Notice that on the main Logistic Regression menu you can change the option for which method you use with a drop down menu below the covariates box. As we are entering all three explanatory variables together as one block you can leave this as ‘Enter’. You will also notice that our explanatory variables (Covariates) now have ‘Cat’ printed next to them in brackets. This simply means that they have been defined as categorical variables, not that they have suddenly become feline (that would just be silly).

Now that our variables have been defined we can start playing with the option menus. Beware SPSS’s desire to dazzle you with a myriad of different tick boxes, options and settings - some people just like to show off! We’ll guide you through the useful options. The save sub-menu is very useful and can be seen below. If you recall, the save options actually create new variables for your data set. We can ask SPSS to calculate four additional variables for us:

Predicted probabilities – This creates a new variable that tells us for each case the predicted probability that the outcome will occur (that fiveem will be achieved) based on the model.

Predicted Group Membership – This new variable estimates the outcome for each participant based on their predicted probability. If the predicted probability is >0.5 then they are predicted to achieve the outcome, if it is <.5 they are predicted not to achieve the outcome. This .5 cut-point can be changed, but it is sensible to leave it at the default. The predicted classification is useful for comparison with the actual outcome!
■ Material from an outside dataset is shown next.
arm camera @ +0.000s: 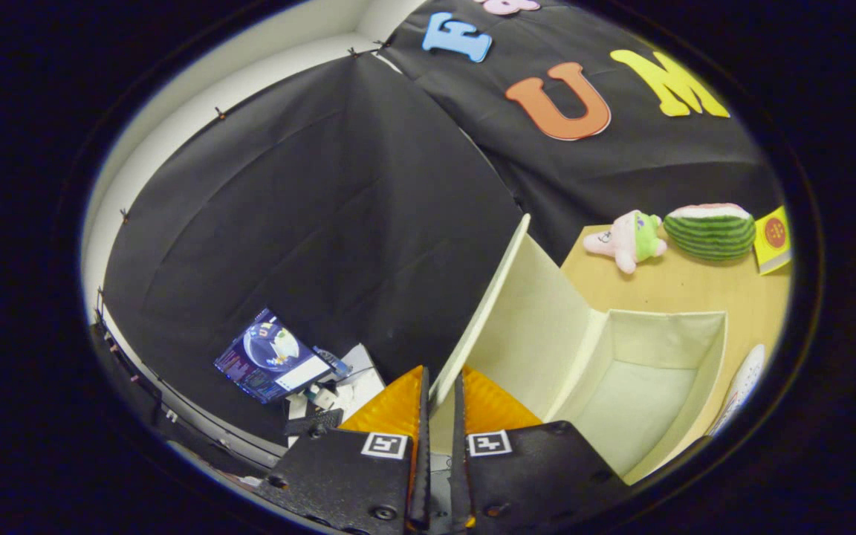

Residuals (standardised) – This provides the residual for each participant (in terms of standard deviations for ease of interpretation). This shows us the difference between the actual outcome (0 or 1) and the probability of the predicted outcome and is therefore a useful measure of error.

Cook’s – We’ve come across this in our travels before. This generates a statistic called Cook’s distance for each participant which is useful for spotting cases which unduly influence the model (a value greater than ‘1’ usually warrants further investigation).

The other options can be useful for the statistically-minded but for the purposes of our analysis the options above should suffice (we think we are fairly thorough!). Click on Continue to shut the sub-menu. The next sub-menu to consider is called options: Again we have highlighted a few of the options here:

Classification plots – Checking this option requests a chart which shows the distribution of outcomes over the probability range (classification plot). This is useful for visually identifying where the model makes most incorrect categorizations. This will make more sense when we look at one on the Page 4.12 !

Hosmer-Lemeshow Goodness of fit – This option provides a X2 (Chi-square) test of whether or not the model is an adequate fit to the data. The null hypothesis is that the model is a ‘good enough’ fit to the data and we will only reject this null hypothesis (i.e. decide it is a ‘poor’ fit) if there are sufficiently strong grounds to do so (conventionally if p<.05). We will see that with very large samples as we have here there can be problems with this level of significance, but more on that later.

CI for exp(B) – CI stands for confidence interval and this option requests the range of values that we are confident that each odds ratio lies within. The setting of 95% means that there is only a p < .05 that the value for the odds ratio, exp(B), lies outside the calculated range (you can change the 95% confidence level if you are a control freak!).